— WHAT TO DO —
Answer with a single number, the count of lines in the material below that contain the word "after".

— AVAILABLE DATA —

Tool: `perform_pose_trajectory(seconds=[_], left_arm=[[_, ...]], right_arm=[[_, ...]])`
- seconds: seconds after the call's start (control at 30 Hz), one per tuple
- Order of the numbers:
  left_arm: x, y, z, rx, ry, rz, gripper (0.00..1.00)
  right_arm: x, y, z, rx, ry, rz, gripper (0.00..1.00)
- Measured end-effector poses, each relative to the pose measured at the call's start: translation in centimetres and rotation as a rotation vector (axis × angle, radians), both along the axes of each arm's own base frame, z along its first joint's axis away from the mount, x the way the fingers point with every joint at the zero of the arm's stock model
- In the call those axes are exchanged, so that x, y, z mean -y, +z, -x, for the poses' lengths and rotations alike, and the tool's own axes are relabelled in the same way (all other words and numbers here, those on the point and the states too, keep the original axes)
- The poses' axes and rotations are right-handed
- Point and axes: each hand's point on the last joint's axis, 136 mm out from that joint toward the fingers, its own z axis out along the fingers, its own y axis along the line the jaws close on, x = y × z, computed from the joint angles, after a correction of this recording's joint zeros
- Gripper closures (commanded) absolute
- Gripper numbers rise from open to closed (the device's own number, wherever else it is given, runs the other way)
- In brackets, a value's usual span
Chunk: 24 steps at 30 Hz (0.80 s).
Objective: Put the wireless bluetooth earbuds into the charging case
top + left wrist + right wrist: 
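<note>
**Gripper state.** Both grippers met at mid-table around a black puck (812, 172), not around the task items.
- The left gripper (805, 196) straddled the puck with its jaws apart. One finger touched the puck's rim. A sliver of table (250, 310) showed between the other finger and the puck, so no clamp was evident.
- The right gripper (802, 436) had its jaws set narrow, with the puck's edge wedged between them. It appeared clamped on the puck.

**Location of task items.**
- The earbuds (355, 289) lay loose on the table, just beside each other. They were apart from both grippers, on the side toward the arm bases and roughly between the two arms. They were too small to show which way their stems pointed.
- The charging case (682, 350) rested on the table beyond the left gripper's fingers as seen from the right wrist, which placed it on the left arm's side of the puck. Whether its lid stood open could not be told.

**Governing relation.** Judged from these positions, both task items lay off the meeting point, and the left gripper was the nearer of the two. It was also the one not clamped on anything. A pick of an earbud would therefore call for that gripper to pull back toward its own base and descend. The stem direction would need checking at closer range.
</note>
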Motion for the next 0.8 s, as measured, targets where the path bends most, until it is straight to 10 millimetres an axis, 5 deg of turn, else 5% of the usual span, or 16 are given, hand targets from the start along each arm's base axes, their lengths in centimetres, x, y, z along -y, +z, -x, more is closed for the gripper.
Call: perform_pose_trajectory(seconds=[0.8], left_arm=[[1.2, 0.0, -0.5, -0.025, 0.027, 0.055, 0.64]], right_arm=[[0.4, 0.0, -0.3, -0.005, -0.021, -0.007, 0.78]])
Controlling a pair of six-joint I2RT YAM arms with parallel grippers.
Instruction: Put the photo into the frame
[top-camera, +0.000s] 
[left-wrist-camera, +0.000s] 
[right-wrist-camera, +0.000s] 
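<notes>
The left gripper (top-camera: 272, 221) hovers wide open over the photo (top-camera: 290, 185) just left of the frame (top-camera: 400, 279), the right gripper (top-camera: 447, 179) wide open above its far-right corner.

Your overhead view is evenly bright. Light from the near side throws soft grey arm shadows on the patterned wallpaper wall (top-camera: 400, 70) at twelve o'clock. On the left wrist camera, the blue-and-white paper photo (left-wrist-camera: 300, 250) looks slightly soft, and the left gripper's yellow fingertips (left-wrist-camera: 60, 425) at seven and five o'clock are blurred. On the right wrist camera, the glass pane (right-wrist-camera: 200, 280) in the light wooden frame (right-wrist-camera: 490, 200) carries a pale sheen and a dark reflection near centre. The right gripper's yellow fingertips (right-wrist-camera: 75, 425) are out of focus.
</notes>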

— ANSWER AREA —
2